Akan tetapi aku lebih sering melihatnya hanya sedang berdiam diri saja, tanpa
melakukan apapun. Itulah yang menurutku membedakannya dengan laki-laki lain.
Dia laki-laki yang unik. Atau boleh di bilang, MISTERIUS!
Di saat anak
laki-laki biasanya sibuk menjahili anak-anak wanita, bermain basket, bermain
gitar, atau nongkrong di kantin dengan sesamanya, ia malah menghabiskan
waktunya hanya untuk berdiam diri di temani sebatang ring basket. Sungguh
kebiasaan yang unik. Menurutku juga, dia laki-laki yang lumayan jutek. Cukup
pendiam untuk ukuran seorang laki-laki berusia 17 tahun.
Ah,
lagi-lagi aku membayangkan saat-saat itu. Rasanya seperti mimpi. Sekarang dia
menjadi pacarku. Pria misterius yang ku kagumi sejak aku masih di bangku kelas
1 SMU. Aku berhasil mencuri hatinya setelah lumayan lama menjadi sahabatnya.

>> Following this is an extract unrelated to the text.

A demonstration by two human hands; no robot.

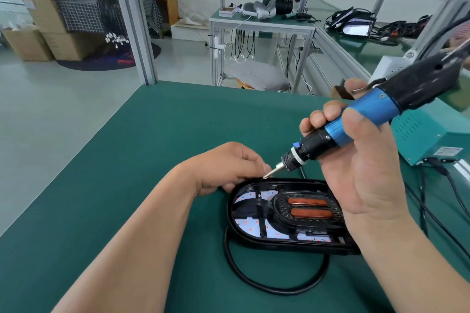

Itupun secara tak sengaja.
Awalnya,
dengan bermodalkan nekat dan penasaran, aku mencari-cari informasi tentangnya
lebih jauh. Menurut kabar dari beberapa sumber, aku mengetahui kalau ia memang
anak yang jutek, tak banyak omong, dan fantastisnya ia juga anak yang lumayan
pintar. Tapi sayang, ia sudah punya pacar di sekolah yang berbeda. Mulai saat itu
juga aku memutuskan untuk berhenti mengaguminya, memikirkannya, atau bahkan
hanya sekedar memerhatikannya yang sedang asyik menyendiri di bawah ring
basket.
Setelah
satu minggu, aku benar-benar menahan diriku untuk tidak melakukan hal yang
biasa ku lakukan. Memerhatikan sosok pria misterius yang berdiri di bawah ring
basket itu. Aku berhasil menyibukan diri dengan menetap di kelas saja saat jam
istirahat. Sampai suatu hari, saat jam pelajaran komputer. Tak terlalu banyak
materi yang kami pelajari, satu jam pelajaran yang masih tersisa, terbuang
sia-sia. Beberapa orang sudah kembali ke dalam kelas. Sementara aku bersama
beberapa orang lainnya lebih memilih menetap di dalam lab komputer untuk
memanfaatkan hotspot sekolah untuk online secara sembunyi-sembunyi. Di saat
yang bersamaan, di beranda akun facebook-ku,
aku melihat akun si ‘Dia’ juga sedang On.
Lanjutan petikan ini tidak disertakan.